海外旅行の回復は20代女性が牽引、今後の座席増に期待-JTBFシンポジウム

  • 2012年8月23日

▽震災後消費者マインドに変化、海外旅行は“投資”

 出国者増の要因について、黒須氏は震災後に消費者のマインドが変化した可能性を指摘する。具体的には、震災後に節約や節制の意識から生活全体を見直す中で、マインドが“モノ消費”から“経験消費”へとシフト。そして、自分への投資や自分の時間を大切にし、自己成長したいという意欲が高まった可能性があると分析する。こうした状況から「海外旅行を自分に対する投資として価値があるものだ」と再認識した消費者が旅行を消費先として選択する傾向が続いているという。

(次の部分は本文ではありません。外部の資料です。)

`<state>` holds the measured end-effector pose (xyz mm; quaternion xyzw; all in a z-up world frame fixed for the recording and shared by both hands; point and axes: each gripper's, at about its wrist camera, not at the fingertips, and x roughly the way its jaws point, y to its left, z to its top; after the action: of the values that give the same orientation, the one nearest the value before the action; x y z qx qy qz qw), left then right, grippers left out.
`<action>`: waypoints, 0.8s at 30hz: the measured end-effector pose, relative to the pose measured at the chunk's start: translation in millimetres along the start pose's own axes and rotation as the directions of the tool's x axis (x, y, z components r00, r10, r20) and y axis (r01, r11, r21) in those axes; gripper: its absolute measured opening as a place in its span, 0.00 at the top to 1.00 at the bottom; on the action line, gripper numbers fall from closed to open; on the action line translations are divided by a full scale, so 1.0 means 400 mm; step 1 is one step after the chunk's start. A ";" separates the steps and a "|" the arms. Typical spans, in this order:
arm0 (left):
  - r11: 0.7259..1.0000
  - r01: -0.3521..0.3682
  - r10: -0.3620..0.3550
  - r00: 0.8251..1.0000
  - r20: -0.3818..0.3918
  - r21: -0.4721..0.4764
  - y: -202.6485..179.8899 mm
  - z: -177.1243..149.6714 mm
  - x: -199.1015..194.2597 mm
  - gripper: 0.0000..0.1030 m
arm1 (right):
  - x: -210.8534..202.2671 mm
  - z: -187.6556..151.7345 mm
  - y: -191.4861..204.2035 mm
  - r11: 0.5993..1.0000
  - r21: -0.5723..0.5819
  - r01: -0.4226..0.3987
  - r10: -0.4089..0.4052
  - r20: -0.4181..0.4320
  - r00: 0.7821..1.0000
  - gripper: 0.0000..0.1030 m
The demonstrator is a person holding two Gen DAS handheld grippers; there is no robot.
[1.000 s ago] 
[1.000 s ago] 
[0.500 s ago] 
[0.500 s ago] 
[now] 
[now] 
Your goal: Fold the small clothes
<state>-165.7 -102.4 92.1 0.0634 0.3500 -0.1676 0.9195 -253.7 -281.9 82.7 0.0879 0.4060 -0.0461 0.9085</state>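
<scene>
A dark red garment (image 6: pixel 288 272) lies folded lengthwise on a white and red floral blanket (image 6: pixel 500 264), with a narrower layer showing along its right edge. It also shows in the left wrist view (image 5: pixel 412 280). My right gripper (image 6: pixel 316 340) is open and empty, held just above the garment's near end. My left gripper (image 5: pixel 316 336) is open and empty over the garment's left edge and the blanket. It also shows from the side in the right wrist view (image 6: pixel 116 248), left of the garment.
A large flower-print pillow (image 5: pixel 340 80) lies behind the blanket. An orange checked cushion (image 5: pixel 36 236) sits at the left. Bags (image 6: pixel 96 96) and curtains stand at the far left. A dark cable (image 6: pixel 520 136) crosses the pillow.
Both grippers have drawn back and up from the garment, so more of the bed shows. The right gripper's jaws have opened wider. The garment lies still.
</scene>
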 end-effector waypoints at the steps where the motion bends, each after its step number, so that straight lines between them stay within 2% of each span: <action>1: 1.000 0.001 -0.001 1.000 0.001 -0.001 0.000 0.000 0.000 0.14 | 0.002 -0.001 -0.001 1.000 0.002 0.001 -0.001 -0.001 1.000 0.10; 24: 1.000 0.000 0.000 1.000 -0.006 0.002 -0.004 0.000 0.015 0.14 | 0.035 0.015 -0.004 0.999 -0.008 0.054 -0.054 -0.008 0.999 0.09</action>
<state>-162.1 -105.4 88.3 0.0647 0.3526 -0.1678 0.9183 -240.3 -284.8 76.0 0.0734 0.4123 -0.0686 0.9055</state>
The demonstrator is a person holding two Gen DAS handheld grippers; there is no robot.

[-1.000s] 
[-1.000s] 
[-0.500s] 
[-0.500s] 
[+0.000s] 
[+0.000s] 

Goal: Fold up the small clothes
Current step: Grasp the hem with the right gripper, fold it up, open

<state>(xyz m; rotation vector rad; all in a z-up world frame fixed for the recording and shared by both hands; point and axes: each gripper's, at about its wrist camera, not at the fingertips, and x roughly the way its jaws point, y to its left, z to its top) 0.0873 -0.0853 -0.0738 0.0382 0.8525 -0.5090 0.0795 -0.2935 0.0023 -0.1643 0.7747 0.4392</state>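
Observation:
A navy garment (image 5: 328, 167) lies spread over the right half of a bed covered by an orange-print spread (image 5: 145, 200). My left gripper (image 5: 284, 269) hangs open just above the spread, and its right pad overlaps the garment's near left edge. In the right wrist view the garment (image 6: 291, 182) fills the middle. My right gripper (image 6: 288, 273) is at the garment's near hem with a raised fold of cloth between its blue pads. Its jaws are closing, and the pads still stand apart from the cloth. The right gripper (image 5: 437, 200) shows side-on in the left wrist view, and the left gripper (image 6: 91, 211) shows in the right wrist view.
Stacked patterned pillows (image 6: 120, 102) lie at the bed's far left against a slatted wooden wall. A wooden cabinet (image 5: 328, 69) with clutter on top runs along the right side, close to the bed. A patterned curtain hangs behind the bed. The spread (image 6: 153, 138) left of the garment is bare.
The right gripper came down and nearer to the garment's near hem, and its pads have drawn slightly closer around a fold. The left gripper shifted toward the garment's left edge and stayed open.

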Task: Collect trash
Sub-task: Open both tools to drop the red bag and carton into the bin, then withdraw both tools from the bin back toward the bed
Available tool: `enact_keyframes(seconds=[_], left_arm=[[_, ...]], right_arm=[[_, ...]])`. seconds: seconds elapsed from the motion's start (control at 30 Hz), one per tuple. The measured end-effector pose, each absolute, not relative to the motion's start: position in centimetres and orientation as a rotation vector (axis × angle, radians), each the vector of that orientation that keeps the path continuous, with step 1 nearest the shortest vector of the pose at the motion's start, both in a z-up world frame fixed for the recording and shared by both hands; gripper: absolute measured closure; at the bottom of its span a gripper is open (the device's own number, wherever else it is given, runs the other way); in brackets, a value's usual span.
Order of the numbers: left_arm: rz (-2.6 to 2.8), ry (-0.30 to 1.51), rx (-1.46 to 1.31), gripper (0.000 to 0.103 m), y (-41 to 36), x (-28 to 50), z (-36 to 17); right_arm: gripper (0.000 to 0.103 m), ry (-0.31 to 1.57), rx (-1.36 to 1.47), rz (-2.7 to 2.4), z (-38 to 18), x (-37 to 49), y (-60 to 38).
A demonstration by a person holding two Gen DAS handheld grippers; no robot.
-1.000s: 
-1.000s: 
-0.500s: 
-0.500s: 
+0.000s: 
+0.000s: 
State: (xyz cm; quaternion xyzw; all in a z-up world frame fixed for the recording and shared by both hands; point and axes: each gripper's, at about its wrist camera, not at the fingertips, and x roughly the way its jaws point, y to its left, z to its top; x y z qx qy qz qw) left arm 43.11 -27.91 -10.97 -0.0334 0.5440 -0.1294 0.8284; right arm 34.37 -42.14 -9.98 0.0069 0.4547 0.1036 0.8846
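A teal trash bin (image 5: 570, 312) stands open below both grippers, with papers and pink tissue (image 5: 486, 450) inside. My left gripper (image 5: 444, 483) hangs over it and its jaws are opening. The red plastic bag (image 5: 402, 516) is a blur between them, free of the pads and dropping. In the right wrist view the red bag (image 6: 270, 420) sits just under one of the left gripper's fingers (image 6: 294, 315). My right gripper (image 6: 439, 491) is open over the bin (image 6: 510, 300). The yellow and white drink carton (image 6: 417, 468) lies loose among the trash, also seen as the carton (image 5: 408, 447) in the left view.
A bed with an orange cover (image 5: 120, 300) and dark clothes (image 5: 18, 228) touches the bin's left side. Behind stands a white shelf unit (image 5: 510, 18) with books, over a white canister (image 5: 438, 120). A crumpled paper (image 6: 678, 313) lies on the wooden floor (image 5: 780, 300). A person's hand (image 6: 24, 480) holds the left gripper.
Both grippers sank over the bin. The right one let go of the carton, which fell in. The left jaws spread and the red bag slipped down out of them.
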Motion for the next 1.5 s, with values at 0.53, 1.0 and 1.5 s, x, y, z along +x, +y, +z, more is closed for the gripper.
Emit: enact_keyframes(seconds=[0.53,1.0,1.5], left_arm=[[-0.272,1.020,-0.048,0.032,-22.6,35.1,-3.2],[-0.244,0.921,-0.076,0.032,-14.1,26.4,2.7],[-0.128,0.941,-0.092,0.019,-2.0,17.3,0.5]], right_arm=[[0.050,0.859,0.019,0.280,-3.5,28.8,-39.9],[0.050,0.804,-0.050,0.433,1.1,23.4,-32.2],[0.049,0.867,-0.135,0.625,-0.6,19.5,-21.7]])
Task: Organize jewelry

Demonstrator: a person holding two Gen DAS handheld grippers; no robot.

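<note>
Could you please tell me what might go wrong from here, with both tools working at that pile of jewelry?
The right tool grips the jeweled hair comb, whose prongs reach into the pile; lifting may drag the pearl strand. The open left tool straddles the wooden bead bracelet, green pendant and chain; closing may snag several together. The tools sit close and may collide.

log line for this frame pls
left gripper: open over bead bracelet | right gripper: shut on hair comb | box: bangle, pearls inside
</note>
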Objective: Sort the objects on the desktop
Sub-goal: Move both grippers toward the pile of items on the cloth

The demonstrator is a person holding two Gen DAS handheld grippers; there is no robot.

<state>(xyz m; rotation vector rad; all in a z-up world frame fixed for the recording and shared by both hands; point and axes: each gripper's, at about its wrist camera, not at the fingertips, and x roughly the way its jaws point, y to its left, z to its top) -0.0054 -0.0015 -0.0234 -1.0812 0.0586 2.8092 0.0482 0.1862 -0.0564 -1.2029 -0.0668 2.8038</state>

 この根拠として黒須氏は、観光庁による主要旅行会社の取扱額と、経済産業省と総務省による外食産業などの売上や家計消費のデータを元に、震災後の消費全般と旅行消費の動向を比較。震災直後の3月、4月は外食産業や小売業、家計消費が最大10%程度の落ち込みであったのに対して、旅行業取扱額は20%以上減少。しかし、8月以降になると外食産業、小売業、家計消費が前年並みで推移する中で、旅行業取扱額のみがプラスで推移し続けている。

 黒須氏は、こうした“投資”価値のある海外旅行という認識が広がっている可能性について、「消費としての旅行から、もう一度プライベートな体験としての旅を再発見しようという変化が背後にあるのでは」ともコメント。このほか、震災後に他人や社会に役に立ちたいという意識が強まり、ボランティアツアーや被災地での応援消費などに注目が集まったことも消費マインドの変化として指摘した。

 なお、若者の中には、一人旅を自分の価値観を変えて成長できる機会と捉える動きも出てきているという。